(SOURCE MATERIAL Opens)

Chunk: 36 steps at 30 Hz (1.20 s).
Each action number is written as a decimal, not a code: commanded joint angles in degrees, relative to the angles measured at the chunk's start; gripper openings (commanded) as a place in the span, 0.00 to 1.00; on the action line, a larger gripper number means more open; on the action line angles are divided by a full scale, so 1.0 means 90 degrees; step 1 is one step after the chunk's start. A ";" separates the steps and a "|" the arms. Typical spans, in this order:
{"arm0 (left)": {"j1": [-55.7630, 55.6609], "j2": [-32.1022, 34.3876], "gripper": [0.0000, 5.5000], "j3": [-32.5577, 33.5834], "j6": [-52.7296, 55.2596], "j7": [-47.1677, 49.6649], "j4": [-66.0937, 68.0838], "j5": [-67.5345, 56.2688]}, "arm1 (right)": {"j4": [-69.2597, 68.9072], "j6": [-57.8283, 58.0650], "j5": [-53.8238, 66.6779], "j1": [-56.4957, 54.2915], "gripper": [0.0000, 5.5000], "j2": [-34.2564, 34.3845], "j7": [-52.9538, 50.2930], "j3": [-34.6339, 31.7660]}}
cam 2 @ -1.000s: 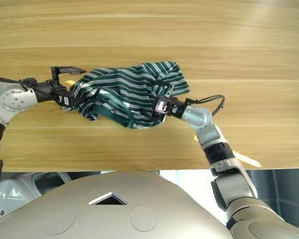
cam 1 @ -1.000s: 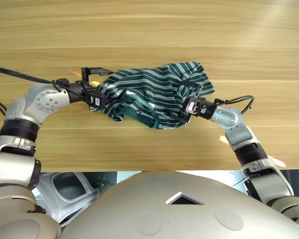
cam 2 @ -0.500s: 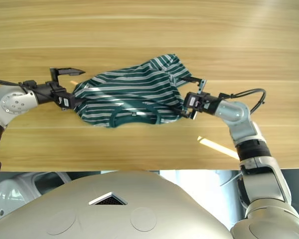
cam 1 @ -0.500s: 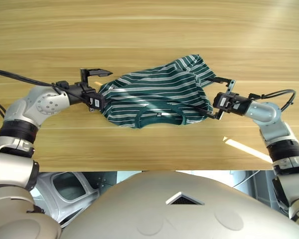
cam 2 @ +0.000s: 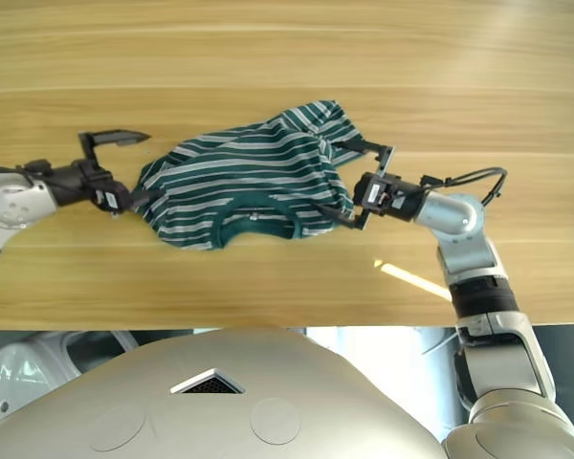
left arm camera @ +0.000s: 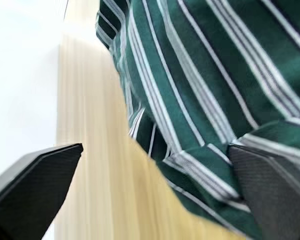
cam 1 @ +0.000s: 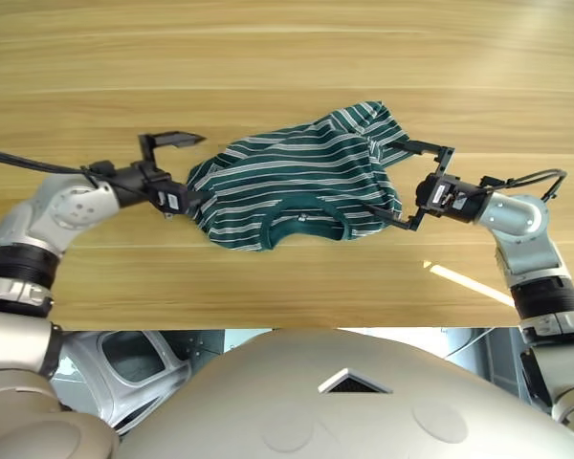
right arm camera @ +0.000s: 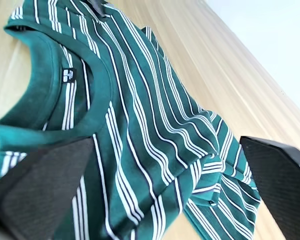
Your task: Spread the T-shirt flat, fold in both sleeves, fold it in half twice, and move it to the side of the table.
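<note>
While both jaws gape wide on nothing, the green white-striped T-shirt (cam 1: 297,177) lies rumpled between them.

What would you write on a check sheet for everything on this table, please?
Surface: wooden table, a sunlight streak near its front edge.
Job's things: green striped T-shirt lying rumpled, collar toward the robot, not folded.
Clutter: nothing seen.
Grippers: left gripper open at the shirt's left edge; right gripper open, fingers straddling its right edge.
Cables: black cable along left arm; looped cable by right wrist.
Surroundings: nothing seen.
</note>
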 commanded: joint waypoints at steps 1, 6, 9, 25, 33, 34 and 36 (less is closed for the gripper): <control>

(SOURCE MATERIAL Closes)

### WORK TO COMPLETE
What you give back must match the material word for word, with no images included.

### REPLY TO THE EXERCISE
Chunk: 36 steps at 30 Hz (1.20 s).
Each action number is written as a decimal, not a code: commanded joint angles in degrees, relative to the angles measured at the chunk's start; gripper openings (commanded) as a place in the span, 0.00 to 1.00; on the action line, a larger gripper number means more open; on the action line angles are divided by a full scale, so 1.0 means 90 degrees; step 1 is one step after the chunk's start. A ";" separates the steps and a "|" the arms. Typical spans, in this order:
{"arm0 (left)": {"j1": [-55.7630, 55.6609], "j2": [-32.1022, 34.3876], "gripper": [0.0000, 5.5000], "j3": [-32.5577, 33.5834], "j6": [-52.7296, 55.2596], "j7": [-47.1677, 49.6649], "j4": [-66.0937, 68.0838], "j5": [-67.5345, 56.2688]}, "arm1 (right)": {"j4": [-69.2597, 68.9072], "j6": [-57.8283, 58.0650], "j5": [-53.8238, 66.6779], "j1": [-56.4957, 54.2915], "gripper": [0.0000, 5.5000], "j2": [-34.2564, 34.3845], "j7": [-52.9538, 50.2930], "j3": [-34.6339, 31.7660]}}
cam 2 @ -1.000s: 
cam 1 @ -1.000s: 
cam 2 @ -0.500s: 
cam 1 @ -0.500s: 
cam 2 @ +0.000s: 
left arm camera @ +0.000s: 
cam 1 @ +0.000s: 
right arm camera @ +0.000s: 
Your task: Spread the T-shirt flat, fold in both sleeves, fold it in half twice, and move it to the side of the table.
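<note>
While both jaws gape wide on nothing, the green white-striped T-shirt (cam 1: 297,177) lies rumpled between them.

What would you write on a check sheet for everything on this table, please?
Surface: wooden table, a sunlight streak near its front edge.
Job's things: green striped T-shirt lying rumpled, collar toward the robot, not folded.
Clutter: nothing seen.
Grippers: left gripper open at the shirt's left edge; right gripper open, fingers straddling its right edge.
Cables: black cable along left arm; looped cable by right wrist.
Surroundings: nothing seen.
</note>
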 commanded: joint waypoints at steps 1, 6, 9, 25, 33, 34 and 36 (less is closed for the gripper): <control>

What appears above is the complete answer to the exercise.